## WHAT NEEDS TO BE DONE
In your copy of the data, include no pictures and alter nothing else.

## DATASET EXCERPT
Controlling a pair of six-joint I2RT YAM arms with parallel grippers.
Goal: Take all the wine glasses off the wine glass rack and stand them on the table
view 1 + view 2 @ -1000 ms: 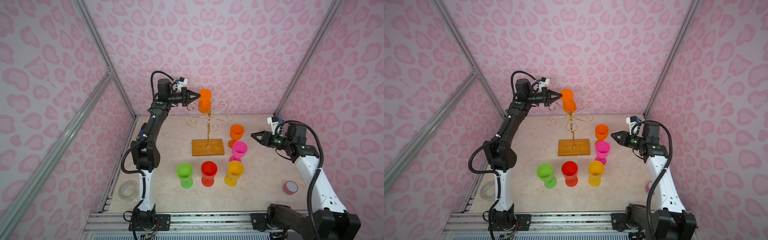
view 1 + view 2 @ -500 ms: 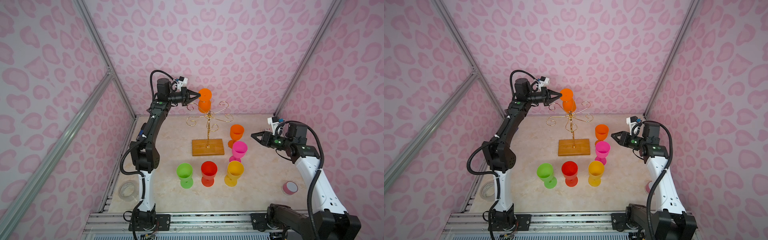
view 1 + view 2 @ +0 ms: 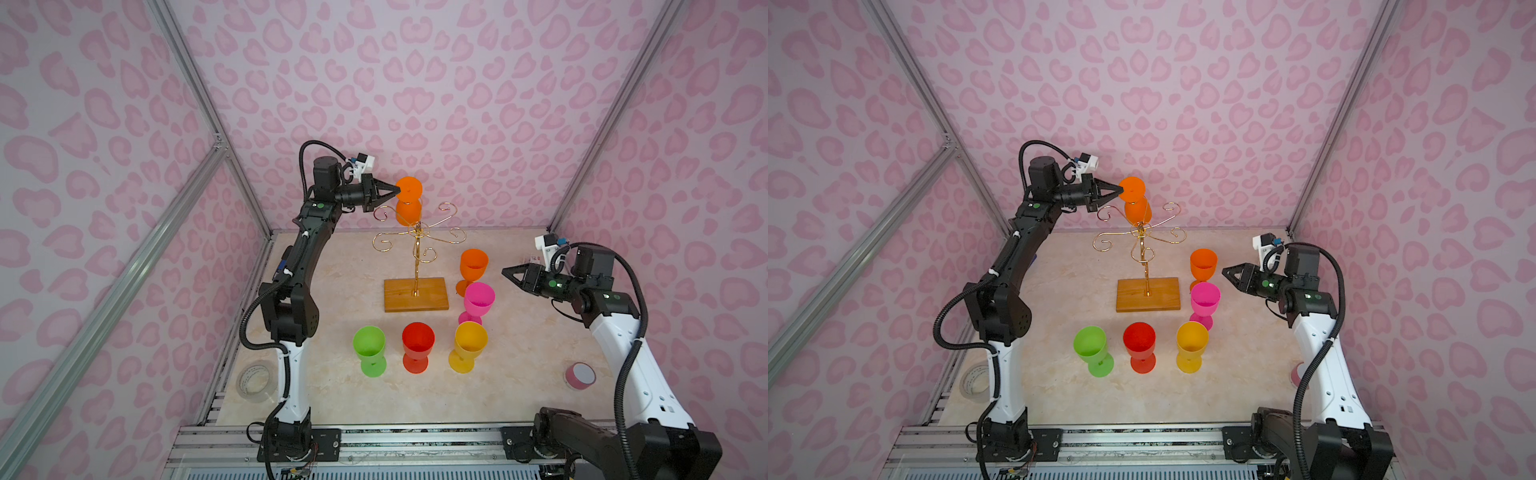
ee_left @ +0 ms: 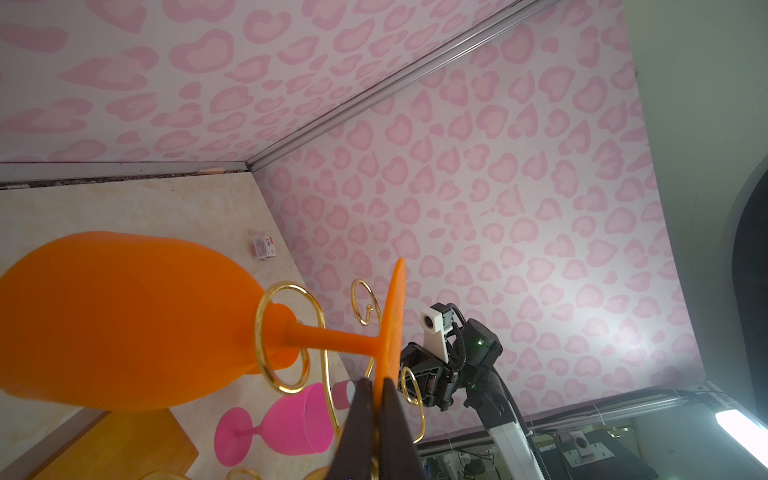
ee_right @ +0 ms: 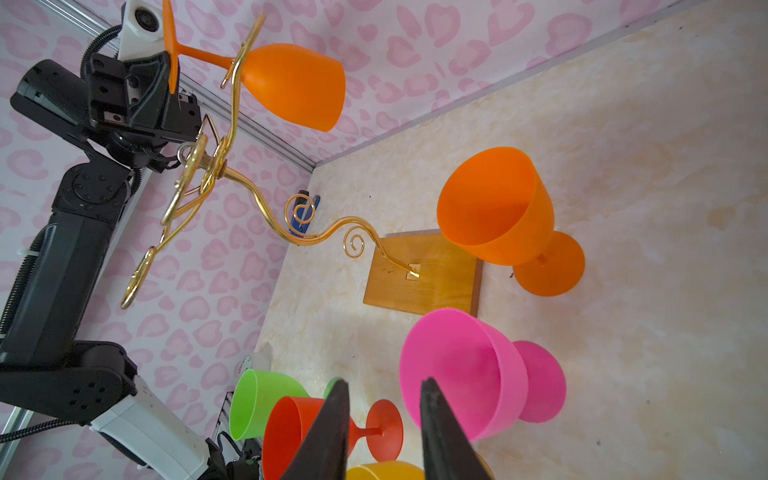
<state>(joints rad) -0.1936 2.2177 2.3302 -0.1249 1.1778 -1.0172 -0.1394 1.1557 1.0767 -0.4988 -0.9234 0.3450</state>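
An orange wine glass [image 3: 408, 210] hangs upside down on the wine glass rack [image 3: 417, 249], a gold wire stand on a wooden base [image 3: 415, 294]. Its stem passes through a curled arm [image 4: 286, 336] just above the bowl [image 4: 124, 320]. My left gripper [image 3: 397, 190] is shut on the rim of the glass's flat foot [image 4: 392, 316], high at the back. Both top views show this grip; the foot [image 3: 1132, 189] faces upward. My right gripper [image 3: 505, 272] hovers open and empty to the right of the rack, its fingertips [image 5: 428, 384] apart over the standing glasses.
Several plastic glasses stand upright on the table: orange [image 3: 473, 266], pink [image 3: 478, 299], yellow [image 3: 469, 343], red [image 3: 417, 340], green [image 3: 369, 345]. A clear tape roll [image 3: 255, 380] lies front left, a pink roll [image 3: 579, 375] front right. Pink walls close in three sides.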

## ANSWER AREA
Controlling a pair of six-joint I2RT YAM arms with parallel grippers.
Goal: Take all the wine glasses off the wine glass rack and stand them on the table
view 1 + view 2 @ -1000 ms: 
view 1 + view 2 @ -500 ms: 
view 1 + view 2 @ +0 ms: 
ee_left @ +0 ms: 
ee_right @ +0 ms: 
<state>(joints rad) -0.1936 2.2177 2.3302 -0.1249 1.1778 -1.0172 -0.1394 1.1557 1.0767 -0.4988 -0.9234 0.3450</state>
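An orange wine glass [image 3: 408, 210] hangs upside down on the wine glass rack [image 3: 417, 249], a gold wire stand on a wooden base [image 3: 415, 294]. Its stem passes through a curled arm [image 4: 286, 336] just above the bowl [image 4: 124, 320]. My left gripper [image 3: 397, 190] is shut on the rim of the glass's flat foot [image 4: 392, 316], high at the back. Both top views show this grip; the foot [image 3: 1132, 189] faces upward. My right gripper [image 3: 505, 272] hovers open and empty to the right of the rack, its fingertips [image 5: 428, 384] apart over the standing glasses.
Several plastic glasses stand upright on the table: orange [image 3: 473, 266], pink [image 3: 478, 299], yellow [image 3: 469, 343], red [image 3: 417, 340], green [image 3: 369, 345]. A clear tape roll [image 3: 255, 380] lies front left, a pink roll [image 3: 579, 375] front right. Pink walls close in three sides.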

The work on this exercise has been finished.